====== Dataset excerpt ======
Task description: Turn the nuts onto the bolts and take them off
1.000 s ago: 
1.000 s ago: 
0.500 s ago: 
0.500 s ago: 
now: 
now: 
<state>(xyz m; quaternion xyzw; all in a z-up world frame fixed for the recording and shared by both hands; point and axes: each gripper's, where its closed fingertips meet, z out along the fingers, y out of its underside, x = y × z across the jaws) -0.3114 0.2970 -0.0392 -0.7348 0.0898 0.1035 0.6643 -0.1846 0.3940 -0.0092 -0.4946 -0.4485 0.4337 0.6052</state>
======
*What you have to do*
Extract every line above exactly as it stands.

*Exercise response*
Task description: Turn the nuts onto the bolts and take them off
1.000 s ago: 
1.000 s ago: 
0.500 s ago: 
0.500 s ago: 
now: 
now: 
<state>(xyz m; quaternion xyzw; all in a z-up world frame fixed for the recording and shared by both hands; point and axes: each gripper's, where its closed fingertips meet, z out along the fingers, y out of its underside, x = y × z across the jaws) -0.3114 0.2970 -0.0392 -0.7348 0.0898 0.1035 0.6643 -0.1846 0.3940 -0.0092 -0.4946 -0.4485 0.4337 0.6052</state>

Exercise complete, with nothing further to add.